Investors With Radically Different ESG Views Got in a Room Together. Here’s What Happened Next.

Two ex-CalPERS colleagues, some BlackRock critics, and an M&A advisor walk into a room . . .

Illustration by II

Illustration by II

On Wednesday, an unlikely group of investors gathered in Berkeley for what turned out to be a passionate discussion about shareholder engagement on climate change.

The panel was convened to discuss how company boards can make sense of institutional investor expectations. The group included former CalPERS colleagues Anne Simpson, who now heads up Franklin Templeton’s sustainability efforts, and Matt Cole, the CEO at Strive, the asset management firm founded by Republican presidential candidate Vivek Ramaswamy.

Also joining them were BlackRock critics Tariq Fancy, the firm’s former sustainable investing CIO, and Giuseppe Bivona, CIO at Bluebell Capital Partners, which is taking on the asset management giant in an activist campaign. The group was rounded out by Ethan Klingsberg, an M&A partner at law firm Freshfields.

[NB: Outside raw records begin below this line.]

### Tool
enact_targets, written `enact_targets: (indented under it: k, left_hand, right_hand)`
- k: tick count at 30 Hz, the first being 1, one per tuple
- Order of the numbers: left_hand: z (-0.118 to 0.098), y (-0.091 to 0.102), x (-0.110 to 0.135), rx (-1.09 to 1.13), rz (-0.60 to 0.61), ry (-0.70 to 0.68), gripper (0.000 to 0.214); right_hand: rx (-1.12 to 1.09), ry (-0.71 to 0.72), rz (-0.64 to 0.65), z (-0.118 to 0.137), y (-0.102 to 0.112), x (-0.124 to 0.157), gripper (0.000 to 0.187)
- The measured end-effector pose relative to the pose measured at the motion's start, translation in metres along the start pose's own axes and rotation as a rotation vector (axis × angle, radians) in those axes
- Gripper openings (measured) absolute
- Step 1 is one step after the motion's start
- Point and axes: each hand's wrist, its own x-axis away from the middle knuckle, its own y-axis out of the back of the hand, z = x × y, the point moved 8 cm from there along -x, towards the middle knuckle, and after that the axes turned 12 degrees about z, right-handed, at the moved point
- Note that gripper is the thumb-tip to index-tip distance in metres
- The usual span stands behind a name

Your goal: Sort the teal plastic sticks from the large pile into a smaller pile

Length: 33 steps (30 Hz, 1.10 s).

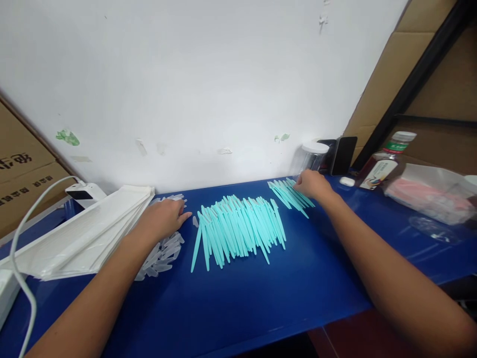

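My left hand (167, 218) is over the loose translucent plastic caps (164, 256) at the left, its thumb held apart from the bent fingers; nothing shows in it. In the middle of the blue table lies a broad row of slim turquoise eyebrow razors (238, 228), handles toward me. Farther right, a smaller group of the same razors (286, 194) lies by the wall. There my right hand (312, 185) is closed at the group's right edge, fingertips pinched on an eyebrow razor. Its palm side is hidden.
White plastic bags (93, 233) lie left, beside a white device (85, 194) with a cable. At the right are a lidded clear jar (313, 155), a dark phone (343, 155), a white earphone case (347, 181), a bottle (385, 161) and a pink-filled plastic pack (432, 194). A wall bounds the back.
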Motion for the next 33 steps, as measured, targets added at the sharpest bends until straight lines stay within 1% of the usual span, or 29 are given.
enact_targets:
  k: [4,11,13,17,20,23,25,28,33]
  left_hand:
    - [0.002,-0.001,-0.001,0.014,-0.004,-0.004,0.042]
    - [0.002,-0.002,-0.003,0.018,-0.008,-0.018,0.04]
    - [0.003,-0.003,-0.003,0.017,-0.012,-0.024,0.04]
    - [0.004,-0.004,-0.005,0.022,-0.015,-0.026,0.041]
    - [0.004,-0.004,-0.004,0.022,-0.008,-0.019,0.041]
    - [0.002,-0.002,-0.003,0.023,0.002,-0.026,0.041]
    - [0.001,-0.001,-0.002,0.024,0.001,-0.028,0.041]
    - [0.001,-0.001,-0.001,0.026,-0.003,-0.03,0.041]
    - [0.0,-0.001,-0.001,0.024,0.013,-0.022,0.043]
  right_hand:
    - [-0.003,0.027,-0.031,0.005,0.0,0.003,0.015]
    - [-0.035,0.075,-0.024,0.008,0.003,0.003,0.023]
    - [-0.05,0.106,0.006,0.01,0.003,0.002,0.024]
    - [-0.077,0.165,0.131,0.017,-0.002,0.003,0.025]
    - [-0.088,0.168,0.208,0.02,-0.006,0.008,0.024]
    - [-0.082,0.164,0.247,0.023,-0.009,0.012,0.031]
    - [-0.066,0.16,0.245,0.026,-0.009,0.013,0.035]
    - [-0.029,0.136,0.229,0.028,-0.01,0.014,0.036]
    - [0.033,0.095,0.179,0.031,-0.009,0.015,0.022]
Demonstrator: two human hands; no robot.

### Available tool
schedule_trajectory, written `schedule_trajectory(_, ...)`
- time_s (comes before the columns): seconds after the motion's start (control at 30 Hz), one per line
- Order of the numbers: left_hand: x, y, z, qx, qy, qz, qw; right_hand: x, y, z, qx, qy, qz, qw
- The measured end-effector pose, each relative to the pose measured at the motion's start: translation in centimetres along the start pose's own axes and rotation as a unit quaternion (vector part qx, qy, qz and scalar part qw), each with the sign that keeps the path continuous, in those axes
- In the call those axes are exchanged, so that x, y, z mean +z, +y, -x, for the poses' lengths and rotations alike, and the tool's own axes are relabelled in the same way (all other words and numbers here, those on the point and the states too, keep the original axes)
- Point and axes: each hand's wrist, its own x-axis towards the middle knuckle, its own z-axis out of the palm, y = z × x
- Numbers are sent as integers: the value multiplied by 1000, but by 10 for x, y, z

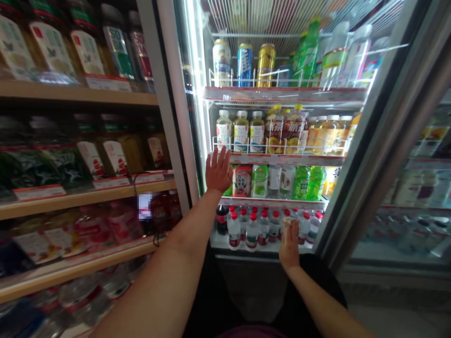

A major concern echoed across the panel is the outsized power that the largest asset managers hold when it comes to corporate governance. “My biggest concern is that we have five constituencies,” Bivona said. “Two leading proxy advisors and three dominant asset managers. They effectively control the outcome of any annual general meeting.”

Climate change specifically shows where the current model of corporate governance is flawed, according to the panelists. Klingsberg put it bluntly: “If we want to fix some climate change, pass some laws. Don’t go to BlackRock.”

The problem, he explained, is that corporations have significant lobbying power and have been able to push legislature to make changes that would benefit them. That puts the responsibility on corporations to self-govern on ESG issues or on their shareholders to pressure them to change.

Absent the passage of new laws, Klingsberg said there is a way that shareholder activism can be more effective. Professional independent board directors are sensitive to how they perform in terms of votes they get. If ISS recommends against a measure, “that means something to these directors.”

Fancy, meanwhile, said he is hopeful that risk management — which plays a necessary role in fiduciary duty — will push asset managers to improve on climate change. “I think a lot of the ‘E’ stuff is actually more objective,” he said. “I don’t think it makes sense to tell people to not manage risk.”

But an exchange between ex-CalPERS colleagues Simpson and Cole showed that it’s not that simple. During the panel, the two sparred over whether shareholders should push companies to disclose emissions.

Cole’s view is that shareholders asking boards to sign onto treaties like the Paris Agreement can constrain a company’s value. Strive opposes environmental shareholder proposals like climate disclosures and emissions reporting, and has specifically engaged with Chevron on this issue.

“I believe we are constraining companies in America,” Cole said. “And when you do it creates short term demand destructions. Then you create opportunities for the private markets to create outsize returns. You don’t actually solve the problem versus changing the law.”

Simpson pushed back on this view. She, like Fancy, argued that the risks posed by climate change — which disclosures and emissions reporting can reveal — need to be managed by investors.

“When I was at CalPERS and had the role of building the strategy there, we used sustainable investment; we didn’t try to invest in ESG products,” she said. “We were saying we’re universal owners and need to generate those returns. The model for us was economic. The stewardship of all three [elements of ESG] is where risk arises.”

Simpson also believes that shareholder proposals pushing for climate disclosures can set boundaries on corporations and push them to set climate goals, such as carbon reduction targets. She pointed out that other energy companies, including ExxonMobil, already report Scope 3 emissions — and it hasn’t hurt their bottom line.

“If you’re going to say it’s legal duty, I would reference fiduciary duty instead, which means to be prudent, loyal, and act with care,” Simpson said to Cole.